Extracted entries —
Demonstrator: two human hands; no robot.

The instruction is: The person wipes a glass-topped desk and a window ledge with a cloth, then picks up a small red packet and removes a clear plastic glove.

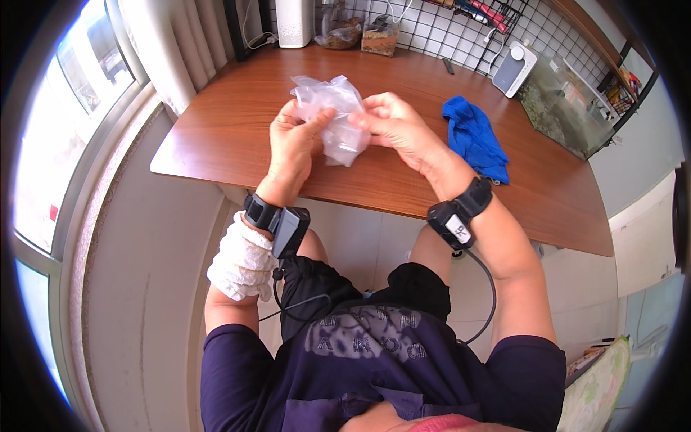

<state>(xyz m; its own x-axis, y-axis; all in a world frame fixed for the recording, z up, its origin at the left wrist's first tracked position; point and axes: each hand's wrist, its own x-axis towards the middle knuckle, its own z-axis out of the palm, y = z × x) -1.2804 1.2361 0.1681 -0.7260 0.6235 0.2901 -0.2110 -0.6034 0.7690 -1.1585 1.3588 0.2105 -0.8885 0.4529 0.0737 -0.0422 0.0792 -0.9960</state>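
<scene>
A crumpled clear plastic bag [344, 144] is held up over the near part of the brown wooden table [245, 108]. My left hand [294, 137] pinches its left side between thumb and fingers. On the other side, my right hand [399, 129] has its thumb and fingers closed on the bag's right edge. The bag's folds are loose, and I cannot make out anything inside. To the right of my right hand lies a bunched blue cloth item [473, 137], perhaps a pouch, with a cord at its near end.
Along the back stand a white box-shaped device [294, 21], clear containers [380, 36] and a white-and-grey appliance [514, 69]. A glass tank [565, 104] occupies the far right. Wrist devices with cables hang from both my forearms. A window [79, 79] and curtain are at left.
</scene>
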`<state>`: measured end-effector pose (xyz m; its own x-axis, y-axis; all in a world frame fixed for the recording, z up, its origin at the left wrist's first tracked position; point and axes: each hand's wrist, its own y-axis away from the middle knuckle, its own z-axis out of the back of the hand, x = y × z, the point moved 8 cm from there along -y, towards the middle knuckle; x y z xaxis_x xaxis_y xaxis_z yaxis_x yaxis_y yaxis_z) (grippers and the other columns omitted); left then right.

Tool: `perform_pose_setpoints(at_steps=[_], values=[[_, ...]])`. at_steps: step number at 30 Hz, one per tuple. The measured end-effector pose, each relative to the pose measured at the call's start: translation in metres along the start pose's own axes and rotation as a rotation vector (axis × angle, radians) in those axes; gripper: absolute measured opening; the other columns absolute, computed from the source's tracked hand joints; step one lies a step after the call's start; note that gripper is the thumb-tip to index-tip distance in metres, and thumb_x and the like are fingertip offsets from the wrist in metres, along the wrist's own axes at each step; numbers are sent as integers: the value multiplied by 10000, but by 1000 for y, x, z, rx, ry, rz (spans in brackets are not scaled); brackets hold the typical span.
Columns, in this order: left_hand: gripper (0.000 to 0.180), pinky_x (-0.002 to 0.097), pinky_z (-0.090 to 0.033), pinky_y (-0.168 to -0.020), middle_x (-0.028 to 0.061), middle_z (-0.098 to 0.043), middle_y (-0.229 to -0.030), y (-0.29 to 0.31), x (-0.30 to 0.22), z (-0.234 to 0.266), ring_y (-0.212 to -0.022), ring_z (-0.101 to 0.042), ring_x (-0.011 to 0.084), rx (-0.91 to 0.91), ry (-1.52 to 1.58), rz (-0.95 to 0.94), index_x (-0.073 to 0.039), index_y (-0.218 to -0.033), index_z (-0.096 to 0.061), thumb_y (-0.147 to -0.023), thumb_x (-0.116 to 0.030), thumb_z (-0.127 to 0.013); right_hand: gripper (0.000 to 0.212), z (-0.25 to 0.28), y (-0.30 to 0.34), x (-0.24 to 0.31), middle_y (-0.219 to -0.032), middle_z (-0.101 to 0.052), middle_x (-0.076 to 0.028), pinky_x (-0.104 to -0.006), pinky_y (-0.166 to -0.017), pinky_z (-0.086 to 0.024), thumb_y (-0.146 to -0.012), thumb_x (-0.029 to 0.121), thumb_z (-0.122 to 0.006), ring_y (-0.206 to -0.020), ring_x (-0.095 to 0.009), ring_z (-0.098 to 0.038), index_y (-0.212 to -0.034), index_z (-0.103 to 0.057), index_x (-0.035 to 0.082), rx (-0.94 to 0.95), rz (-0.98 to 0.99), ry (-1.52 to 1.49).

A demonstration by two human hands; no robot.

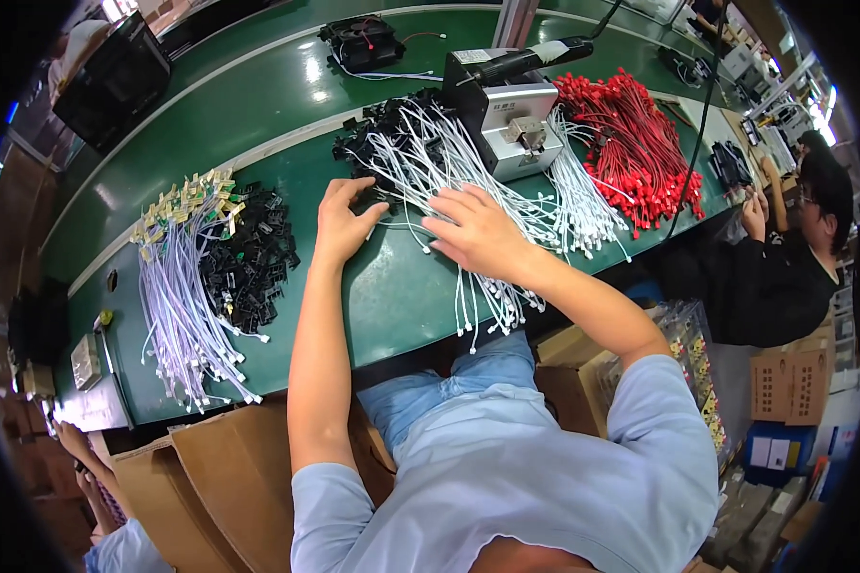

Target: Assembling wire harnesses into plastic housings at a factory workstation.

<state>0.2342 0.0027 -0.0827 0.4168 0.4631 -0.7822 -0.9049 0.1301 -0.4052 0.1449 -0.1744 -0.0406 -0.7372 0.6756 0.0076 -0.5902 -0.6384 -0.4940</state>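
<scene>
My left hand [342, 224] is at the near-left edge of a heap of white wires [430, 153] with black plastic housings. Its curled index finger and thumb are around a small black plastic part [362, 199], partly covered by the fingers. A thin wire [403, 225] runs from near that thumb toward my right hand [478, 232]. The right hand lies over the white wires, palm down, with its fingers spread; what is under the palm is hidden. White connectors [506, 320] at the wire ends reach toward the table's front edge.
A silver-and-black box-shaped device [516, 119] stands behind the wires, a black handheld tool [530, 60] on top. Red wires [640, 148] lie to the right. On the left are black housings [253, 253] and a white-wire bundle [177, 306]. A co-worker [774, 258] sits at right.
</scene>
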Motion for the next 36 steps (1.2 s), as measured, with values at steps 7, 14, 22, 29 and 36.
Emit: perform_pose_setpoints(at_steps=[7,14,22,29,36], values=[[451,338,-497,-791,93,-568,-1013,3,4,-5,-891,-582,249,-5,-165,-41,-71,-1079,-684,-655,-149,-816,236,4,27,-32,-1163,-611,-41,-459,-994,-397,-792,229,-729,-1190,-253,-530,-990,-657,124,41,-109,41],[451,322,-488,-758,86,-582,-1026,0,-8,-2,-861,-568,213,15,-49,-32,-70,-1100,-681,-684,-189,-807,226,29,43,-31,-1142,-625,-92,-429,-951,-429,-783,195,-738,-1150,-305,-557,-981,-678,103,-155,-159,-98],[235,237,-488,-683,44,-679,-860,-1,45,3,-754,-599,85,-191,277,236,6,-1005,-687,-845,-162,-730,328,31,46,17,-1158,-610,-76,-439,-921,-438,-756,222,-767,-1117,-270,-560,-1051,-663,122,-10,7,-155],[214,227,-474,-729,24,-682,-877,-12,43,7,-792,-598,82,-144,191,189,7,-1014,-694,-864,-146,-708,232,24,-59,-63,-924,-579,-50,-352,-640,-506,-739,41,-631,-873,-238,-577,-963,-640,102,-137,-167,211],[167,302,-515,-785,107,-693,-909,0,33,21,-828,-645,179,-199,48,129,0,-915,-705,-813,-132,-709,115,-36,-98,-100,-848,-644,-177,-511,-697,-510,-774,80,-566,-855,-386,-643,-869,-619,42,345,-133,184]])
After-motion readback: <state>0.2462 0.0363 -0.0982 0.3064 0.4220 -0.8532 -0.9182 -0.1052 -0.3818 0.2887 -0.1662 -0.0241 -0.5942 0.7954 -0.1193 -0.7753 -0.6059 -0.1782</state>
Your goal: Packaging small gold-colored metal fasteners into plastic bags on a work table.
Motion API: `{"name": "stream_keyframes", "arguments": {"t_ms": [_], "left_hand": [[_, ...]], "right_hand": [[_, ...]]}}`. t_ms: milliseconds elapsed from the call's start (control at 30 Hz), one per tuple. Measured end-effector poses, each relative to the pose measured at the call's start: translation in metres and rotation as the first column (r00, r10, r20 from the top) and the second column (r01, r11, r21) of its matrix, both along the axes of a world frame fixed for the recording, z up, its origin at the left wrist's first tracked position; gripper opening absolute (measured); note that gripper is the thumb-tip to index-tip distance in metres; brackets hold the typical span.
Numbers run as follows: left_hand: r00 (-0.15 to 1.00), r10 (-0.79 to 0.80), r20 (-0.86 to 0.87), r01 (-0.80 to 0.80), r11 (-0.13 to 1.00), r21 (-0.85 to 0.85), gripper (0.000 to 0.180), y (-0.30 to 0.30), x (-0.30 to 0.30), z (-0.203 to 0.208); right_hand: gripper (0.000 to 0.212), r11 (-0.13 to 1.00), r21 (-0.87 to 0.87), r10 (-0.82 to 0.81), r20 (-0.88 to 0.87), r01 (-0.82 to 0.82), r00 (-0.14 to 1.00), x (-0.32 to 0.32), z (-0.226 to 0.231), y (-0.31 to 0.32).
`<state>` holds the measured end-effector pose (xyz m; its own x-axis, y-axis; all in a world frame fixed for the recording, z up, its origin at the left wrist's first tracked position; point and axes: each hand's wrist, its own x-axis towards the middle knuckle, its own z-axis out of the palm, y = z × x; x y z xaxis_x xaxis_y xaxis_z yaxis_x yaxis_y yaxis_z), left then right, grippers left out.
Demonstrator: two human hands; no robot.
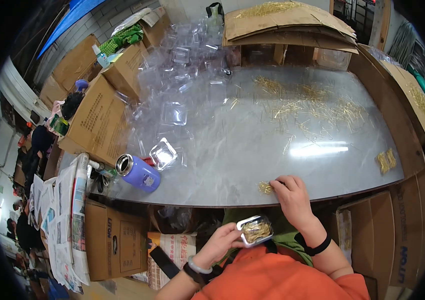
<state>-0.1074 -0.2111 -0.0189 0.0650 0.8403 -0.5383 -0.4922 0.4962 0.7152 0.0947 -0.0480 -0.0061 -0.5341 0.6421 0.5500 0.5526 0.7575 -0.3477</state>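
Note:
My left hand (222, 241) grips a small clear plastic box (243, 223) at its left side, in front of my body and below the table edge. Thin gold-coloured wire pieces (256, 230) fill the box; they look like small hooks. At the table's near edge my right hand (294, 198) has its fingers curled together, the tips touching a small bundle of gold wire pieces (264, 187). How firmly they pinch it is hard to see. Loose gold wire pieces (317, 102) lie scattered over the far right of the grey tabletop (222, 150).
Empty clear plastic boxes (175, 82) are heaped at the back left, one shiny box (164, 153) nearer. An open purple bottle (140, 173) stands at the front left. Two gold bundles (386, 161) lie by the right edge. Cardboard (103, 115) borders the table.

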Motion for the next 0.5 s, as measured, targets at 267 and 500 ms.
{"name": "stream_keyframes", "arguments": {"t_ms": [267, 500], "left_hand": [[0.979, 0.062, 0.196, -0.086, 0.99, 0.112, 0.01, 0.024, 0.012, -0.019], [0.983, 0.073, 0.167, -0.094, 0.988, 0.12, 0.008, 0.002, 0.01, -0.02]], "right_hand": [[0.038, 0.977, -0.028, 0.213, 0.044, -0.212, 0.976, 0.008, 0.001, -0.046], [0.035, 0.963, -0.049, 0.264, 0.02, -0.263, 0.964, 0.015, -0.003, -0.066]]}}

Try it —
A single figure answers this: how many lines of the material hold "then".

Result of the task —
3